In 1866, the Italian naturalist Odoardo Beccari discovered a curious-looking plant while venturing through the tropics of Malaysia. It looked like a bulbous lantern, with three pointy antenna-like rods and a ribbed, white stem. Intrigued, Beccari later drew the Thismia neptunis in his notebook, preserving its likeness for years. Little did he know his 1878 depiction would be the only record of the plant—until now.
After over 150 years, researchers from the Crop Research Institute and Palacký University in the Czech Republic rediscovered Thismia neptunis in Matang Massif, Borneo. The plant was just as Beccari described, with a few additional details. The plant’s bulb-like flower is 9 centimeters across (3.5 inches) with reddish stripes and a tiny circular opening at the top.

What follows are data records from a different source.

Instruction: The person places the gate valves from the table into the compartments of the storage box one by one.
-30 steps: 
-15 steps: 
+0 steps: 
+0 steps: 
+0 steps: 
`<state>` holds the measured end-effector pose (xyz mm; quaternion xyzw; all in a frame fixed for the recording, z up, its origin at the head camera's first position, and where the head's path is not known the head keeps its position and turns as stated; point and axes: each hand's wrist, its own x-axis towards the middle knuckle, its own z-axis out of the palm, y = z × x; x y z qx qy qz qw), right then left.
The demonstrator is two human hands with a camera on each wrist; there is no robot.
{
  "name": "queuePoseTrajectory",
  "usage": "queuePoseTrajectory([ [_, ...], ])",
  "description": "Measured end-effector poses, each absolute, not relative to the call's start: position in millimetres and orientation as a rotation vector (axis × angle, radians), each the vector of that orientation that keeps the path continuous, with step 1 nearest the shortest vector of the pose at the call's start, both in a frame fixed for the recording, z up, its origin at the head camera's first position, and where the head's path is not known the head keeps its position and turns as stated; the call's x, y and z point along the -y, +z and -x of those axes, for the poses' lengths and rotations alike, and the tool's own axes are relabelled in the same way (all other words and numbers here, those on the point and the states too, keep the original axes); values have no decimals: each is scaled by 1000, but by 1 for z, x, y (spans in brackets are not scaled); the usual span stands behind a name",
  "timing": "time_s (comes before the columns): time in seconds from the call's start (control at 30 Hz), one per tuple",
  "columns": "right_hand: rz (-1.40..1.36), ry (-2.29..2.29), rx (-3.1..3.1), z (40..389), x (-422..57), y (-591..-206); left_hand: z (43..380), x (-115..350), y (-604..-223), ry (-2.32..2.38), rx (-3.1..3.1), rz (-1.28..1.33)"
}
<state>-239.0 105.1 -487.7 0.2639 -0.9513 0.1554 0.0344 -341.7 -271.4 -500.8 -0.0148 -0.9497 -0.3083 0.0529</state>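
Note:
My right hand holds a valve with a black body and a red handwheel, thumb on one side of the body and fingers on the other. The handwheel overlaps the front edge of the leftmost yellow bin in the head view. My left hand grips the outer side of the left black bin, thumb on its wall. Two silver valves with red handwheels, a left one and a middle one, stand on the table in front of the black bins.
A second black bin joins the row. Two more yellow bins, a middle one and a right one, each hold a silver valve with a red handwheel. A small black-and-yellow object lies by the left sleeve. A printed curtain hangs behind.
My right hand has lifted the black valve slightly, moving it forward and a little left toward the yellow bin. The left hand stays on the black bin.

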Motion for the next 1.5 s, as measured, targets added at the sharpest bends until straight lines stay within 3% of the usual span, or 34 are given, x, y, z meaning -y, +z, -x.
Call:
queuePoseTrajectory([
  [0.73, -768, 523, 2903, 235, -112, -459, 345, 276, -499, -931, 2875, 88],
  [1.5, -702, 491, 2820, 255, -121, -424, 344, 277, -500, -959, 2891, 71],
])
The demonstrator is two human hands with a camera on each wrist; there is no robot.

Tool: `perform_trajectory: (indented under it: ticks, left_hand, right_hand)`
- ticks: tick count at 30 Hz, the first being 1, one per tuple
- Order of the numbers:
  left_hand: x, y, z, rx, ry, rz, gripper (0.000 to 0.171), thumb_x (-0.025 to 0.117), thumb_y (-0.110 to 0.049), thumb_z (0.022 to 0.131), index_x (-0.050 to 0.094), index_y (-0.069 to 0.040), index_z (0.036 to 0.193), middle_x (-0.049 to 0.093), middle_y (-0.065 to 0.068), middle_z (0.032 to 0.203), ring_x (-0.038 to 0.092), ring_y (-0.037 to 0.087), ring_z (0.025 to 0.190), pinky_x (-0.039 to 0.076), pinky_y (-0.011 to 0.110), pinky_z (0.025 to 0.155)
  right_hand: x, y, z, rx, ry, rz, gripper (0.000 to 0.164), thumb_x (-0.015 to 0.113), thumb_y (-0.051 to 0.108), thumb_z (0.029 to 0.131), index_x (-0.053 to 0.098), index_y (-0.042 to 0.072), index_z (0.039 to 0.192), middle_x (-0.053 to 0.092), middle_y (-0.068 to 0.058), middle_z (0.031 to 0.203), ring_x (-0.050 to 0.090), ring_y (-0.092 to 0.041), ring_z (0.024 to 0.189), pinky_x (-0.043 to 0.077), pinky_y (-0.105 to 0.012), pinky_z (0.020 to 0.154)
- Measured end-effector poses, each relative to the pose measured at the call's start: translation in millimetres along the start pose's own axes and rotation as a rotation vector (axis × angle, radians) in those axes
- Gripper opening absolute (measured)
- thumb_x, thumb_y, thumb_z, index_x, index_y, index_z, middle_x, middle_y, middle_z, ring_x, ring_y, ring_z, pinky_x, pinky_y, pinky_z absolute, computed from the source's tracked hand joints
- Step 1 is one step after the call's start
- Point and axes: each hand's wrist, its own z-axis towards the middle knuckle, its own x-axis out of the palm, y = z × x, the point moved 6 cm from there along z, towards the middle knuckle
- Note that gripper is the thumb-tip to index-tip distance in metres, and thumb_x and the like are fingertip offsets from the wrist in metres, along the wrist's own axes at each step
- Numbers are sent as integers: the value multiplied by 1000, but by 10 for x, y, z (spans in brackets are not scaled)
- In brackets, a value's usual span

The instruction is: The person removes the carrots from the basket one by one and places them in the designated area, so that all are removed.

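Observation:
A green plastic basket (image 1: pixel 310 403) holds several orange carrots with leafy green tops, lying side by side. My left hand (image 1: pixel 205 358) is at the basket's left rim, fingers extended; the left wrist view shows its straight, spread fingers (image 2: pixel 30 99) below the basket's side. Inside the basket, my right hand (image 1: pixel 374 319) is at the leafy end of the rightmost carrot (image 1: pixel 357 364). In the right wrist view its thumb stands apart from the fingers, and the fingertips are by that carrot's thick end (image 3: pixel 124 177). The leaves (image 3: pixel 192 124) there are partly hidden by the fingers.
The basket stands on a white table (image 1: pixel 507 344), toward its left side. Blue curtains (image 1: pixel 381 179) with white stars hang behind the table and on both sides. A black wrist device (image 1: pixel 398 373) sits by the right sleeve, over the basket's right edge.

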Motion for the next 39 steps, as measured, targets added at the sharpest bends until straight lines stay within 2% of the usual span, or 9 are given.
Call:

Thismia neptunis is part of the mycoheterotrophic plant species, which means it lacks chlorophyll and can’t photosynthesize. Rather, it extracts nutrients and fluids from underground fungi to survive. Other than those few facts, there’s more to uncover about the Strangers Things shadow monster-esque plant.
It’s an auspicious finding because the plant only blooms for a few weeks, and sometimes, it doesn’t bloom at all. Of the 76 species within the plant’s genus, colloquially called fairy lanterns, 30 have been discovered since 2011—even though scientists have known about the plant's existence since 1844. That's because it grows relatively low to the ground, so it’s easy to miss. With global destruction of the rainforests, the researchers speculate there are a few other plants within the genus that might be extinct already.
According to Beccari's notes, he found two more plants like Thismia neptunis. The researchers hope their recent luck will lead them to additional discoveries.